The Consumer Price Index (CPI) rose last month to 4.1% from 3.7% in December. The Retail Price Index (RPI), which includes mortgage interest payments, also rose, from 4.8% to 5.1%.
CPI is now double the Bank of England’s target of 2% and at its highest level since November 2008; it will lead for further calls for a rise in interest rates.
This rise has been blamed on higher fuel prices and the recent rise in VAT.
Following the inflation figures announced today Mervyn King, the Govenor of the Bank of England has been forced to write to the Chancellor, George Osborne explaining the reasons why inflation is so far above target. In his letter Mr King said he believed that inflation would rise to 5% later in the year but that it would then fall back. He further added that the factors behind the recent rate rise were outside of the Banks control.
Reactions to the latest figures were predictably mixed.
David Kern, chief economist of The British Chambers of Commerce said, “considering an increase in interest rates before the middle of the year would be a mistake”
But Alan Clarke, economist at BNP Paribas, says the base rate may now rise in the coming months.
“My own view is that it will be just after the summer, but increasingly it’s looking more likely it could happen sooner rather than later – maybe as soon as May,” he said.

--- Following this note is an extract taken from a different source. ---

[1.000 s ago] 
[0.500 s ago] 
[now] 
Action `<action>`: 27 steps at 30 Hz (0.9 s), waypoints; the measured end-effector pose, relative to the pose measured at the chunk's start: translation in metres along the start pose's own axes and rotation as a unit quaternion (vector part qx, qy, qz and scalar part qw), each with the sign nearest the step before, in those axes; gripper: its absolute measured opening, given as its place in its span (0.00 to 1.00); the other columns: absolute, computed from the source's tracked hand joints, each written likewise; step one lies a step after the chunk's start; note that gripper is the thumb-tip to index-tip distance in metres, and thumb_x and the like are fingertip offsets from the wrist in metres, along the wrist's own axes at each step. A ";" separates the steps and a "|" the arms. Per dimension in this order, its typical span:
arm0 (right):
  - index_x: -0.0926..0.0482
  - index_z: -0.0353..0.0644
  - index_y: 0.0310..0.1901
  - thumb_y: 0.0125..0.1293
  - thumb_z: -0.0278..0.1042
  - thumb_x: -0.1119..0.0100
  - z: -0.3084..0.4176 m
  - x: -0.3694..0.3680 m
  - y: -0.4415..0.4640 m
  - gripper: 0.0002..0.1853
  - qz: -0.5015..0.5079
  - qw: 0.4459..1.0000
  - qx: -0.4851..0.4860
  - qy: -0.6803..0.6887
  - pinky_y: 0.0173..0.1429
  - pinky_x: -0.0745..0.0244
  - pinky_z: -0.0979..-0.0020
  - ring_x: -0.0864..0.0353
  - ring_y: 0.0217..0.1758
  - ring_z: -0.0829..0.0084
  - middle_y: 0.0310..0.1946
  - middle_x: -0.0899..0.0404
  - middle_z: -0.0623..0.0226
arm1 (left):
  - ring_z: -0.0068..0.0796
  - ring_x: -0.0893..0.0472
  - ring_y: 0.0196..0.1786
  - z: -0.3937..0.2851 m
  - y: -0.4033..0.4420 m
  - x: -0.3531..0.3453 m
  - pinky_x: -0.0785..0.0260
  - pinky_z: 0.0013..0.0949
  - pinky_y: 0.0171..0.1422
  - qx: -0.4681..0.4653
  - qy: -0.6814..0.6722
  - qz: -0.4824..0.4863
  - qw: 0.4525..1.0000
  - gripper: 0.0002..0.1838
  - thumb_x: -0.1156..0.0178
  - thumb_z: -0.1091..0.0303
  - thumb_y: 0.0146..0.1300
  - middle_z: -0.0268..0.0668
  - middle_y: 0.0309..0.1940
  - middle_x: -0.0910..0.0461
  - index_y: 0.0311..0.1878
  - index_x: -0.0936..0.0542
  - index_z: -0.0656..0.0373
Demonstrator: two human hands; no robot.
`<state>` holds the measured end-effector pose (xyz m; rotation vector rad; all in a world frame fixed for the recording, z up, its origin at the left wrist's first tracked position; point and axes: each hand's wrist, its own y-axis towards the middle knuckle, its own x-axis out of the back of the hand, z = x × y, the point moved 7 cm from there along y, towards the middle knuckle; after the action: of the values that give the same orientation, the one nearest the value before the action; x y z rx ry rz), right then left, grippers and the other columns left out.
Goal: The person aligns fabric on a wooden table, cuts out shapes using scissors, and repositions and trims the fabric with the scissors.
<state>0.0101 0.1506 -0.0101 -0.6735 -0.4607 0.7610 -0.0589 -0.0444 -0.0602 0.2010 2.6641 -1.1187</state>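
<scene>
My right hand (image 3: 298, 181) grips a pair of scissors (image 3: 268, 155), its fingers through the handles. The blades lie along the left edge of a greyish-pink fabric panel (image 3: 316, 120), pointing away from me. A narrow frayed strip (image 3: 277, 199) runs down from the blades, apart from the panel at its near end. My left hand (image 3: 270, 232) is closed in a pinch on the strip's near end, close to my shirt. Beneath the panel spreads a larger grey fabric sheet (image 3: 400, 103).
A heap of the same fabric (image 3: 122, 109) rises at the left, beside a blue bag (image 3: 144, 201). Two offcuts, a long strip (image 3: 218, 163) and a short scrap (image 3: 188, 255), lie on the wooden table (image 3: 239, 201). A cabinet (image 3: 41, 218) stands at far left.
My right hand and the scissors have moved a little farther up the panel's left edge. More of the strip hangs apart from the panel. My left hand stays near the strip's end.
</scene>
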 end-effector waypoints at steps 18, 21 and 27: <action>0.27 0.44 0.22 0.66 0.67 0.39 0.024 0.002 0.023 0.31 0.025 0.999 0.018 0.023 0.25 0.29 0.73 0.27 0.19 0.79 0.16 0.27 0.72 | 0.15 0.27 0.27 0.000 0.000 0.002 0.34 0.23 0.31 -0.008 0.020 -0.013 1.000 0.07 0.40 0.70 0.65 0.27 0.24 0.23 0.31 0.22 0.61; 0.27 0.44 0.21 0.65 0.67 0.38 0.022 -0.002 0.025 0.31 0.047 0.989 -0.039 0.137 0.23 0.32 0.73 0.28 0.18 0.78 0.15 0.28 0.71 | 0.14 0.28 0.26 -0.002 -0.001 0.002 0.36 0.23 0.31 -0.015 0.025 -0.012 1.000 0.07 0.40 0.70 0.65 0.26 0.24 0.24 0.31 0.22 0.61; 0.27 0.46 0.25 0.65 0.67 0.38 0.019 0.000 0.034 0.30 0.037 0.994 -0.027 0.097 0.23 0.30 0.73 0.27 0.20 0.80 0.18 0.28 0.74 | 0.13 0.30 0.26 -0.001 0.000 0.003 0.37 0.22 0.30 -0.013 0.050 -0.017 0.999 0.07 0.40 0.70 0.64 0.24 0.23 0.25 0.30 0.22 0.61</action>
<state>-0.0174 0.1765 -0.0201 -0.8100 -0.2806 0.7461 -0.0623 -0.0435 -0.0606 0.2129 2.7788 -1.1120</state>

Saga, who focus on meeting the needs of the over 50’s called for an increase to interest rates as a way of helping its members savings keep pace with inflation.
The calls for interest rates to rise are bound to increase over the coming months and the Bank will need to walk a tightrope as it tries to balance the needs of business, savers, and borrowers whilst trying to meet its 2% inflation target.